Six more weeks of ....


Judging from what's fallen outside our door this morning, Punxsutawney Phil also has a great career ahead of him picking winning Lottery numbers.

But we've gotten more than a mere flurry of flakes - we have a storm of more footprints than I can count: Little exclamation points dotting the path, punctuation marks that serve to complete this sentence: "FEED ME, YOU FOOLS!"

And so, we obey. Happily. Yes, master.

A groundhog does what a groundhog does, and likewise the eastern gray.

Punxsy Phil has predicted six more weeks of ravenous squirrels.

No complaints here.

01 February 2009

Well-grounded and hogging ground

How much winter would a wood chuck chuck if a wood chuck could chuck winter?

Six more weeks - maybe. That's what the nation's Top Chuck told us last year, when we chronicled the frosty predictions of Punxsutawney Phil in this blog.

It's that time again. And in a few short hours, we'll once again be putting our faith in a furball instead of a crystal one.

Rodent prognostication isn't limited to Phil and his fellow groundhogs, though. If only we had watched the way squirrels were hoarding their stash earlier this year, we could have known what was going on in the economy, followed their lead, and averted the need for all those bailouts. If anyone had seen the local chipmunks slip away into sleep a little bit earlier this year, they could have figured out that the winter temps would come on fast and furious.

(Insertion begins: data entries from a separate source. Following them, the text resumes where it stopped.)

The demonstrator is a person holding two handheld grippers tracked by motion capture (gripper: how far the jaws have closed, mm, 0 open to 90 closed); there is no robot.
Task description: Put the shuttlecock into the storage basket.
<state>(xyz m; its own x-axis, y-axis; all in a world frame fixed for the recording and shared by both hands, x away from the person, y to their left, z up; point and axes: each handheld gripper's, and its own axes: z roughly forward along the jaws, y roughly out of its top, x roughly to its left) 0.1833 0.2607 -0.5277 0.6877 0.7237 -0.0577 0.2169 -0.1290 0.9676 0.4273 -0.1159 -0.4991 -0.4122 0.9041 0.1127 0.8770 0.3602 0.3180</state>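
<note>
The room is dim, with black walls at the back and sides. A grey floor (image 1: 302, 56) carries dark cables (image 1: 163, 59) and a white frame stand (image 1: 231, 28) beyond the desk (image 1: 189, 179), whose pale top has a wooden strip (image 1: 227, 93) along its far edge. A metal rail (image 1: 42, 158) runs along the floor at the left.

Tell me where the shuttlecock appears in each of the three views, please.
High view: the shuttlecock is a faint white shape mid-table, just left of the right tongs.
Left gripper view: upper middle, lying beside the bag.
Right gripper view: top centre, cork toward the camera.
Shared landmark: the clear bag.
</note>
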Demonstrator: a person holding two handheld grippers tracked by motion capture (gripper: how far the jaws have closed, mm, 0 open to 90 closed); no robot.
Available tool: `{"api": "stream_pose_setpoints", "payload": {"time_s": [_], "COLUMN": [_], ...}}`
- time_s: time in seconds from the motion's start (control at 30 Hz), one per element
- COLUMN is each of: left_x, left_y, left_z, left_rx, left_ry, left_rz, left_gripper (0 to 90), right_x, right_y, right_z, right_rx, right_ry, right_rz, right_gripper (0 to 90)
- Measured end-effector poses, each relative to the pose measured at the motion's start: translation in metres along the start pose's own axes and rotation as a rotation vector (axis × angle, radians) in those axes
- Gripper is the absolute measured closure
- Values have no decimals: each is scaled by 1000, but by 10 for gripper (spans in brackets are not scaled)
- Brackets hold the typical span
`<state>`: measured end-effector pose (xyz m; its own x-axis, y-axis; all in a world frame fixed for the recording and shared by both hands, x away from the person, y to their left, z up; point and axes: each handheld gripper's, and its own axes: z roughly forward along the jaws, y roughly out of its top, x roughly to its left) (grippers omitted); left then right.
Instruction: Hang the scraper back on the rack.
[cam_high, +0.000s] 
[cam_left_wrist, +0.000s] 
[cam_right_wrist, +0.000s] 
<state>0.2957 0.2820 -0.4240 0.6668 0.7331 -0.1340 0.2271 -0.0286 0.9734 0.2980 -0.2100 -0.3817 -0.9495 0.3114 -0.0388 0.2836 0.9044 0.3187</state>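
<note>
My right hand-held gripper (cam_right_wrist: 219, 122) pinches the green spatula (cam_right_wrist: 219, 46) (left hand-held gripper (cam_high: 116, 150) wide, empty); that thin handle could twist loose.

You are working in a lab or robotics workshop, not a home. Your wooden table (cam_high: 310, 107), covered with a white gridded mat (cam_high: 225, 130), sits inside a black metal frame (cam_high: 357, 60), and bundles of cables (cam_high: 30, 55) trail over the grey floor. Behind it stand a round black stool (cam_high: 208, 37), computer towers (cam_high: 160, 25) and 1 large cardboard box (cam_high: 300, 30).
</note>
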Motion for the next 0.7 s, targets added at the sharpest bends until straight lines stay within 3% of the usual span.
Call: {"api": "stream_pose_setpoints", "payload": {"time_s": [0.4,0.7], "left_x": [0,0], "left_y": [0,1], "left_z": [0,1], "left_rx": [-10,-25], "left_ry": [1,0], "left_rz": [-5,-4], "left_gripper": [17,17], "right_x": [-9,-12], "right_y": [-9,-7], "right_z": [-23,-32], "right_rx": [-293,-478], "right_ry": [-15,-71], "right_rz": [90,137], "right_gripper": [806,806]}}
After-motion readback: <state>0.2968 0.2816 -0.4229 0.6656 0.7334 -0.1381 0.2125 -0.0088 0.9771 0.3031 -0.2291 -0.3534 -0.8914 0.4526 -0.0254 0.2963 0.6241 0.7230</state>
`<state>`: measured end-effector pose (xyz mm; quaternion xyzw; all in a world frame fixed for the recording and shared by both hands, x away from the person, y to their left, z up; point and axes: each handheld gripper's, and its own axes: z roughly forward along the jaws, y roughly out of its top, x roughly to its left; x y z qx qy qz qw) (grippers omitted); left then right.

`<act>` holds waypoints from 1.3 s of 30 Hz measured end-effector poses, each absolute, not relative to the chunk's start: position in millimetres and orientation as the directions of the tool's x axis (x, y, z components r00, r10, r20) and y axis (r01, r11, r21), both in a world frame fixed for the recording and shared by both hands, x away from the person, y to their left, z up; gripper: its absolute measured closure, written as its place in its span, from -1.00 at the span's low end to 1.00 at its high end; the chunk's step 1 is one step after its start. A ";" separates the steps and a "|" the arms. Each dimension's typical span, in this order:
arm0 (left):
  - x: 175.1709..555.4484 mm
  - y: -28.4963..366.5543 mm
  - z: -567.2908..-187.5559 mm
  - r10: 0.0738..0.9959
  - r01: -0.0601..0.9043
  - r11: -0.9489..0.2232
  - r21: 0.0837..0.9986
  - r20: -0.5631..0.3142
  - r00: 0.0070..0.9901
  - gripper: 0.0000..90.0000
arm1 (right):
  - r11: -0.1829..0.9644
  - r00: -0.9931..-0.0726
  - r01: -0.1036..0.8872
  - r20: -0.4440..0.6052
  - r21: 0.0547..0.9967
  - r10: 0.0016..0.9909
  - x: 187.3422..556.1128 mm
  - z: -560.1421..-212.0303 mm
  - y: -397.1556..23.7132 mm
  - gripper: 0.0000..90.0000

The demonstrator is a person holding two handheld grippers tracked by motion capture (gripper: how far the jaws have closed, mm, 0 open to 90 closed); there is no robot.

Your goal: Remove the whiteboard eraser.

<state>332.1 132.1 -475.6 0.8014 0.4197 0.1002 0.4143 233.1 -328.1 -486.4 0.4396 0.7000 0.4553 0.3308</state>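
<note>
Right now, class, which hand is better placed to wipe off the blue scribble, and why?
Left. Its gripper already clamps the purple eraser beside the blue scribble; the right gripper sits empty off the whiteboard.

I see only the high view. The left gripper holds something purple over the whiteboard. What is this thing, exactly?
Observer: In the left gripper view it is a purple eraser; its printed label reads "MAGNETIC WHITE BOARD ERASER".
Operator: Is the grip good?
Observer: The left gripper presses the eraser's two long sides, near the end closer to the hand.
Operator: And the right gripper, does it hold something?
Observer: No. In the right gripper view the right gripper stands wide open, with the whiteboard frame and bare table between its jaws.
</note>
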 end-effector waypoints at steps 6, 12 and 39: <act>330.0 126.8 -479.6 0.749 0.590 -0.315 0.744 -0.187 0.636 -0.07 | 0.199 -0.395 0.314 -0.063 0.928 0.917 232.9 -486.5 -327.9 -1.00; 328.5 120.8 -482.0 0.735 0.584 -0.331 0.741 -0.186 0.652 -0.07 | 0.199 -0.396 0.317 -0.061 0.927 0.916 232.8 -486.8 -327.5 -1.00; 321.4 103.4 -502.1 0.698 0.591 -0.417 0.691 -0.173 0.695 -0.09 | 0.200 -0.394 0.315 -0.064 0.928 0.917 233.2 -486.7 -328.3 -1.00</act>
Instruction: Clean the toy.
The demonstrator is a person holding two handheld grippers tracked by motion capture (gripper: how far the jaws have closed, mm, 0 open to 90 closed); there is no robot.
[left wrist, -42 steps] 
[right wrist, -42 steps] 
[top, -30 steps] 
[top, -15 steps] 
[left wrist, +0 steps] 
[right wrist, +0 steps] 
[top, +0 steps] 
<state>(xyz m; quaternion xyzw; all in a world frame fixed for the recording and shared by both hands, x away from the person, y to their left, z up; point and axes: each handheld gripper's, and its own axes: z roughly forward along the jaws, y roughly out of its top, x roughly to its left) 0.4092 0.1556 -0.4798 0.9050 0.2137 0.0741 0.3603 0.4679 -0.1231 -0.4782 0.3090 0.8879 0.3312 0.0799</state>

Instead of paying money to psychics, reading our horoscopes in the paper (or online), or simply wishing on a star, we should go outside and feed the squirrels - and then watch them with an interpretive eye. These creatures know a whole lot more than they're letting on.

Meanwhile, the squirrel community has not yet weighed in on the Oscars, the Grammy Awards or even the outcome, later this year, of the U.S. Open. And not one has handed me a winning set of Lottery numbers in exchange for the small fortune I've spent on nuts.

Prognostication, after all, has its limits.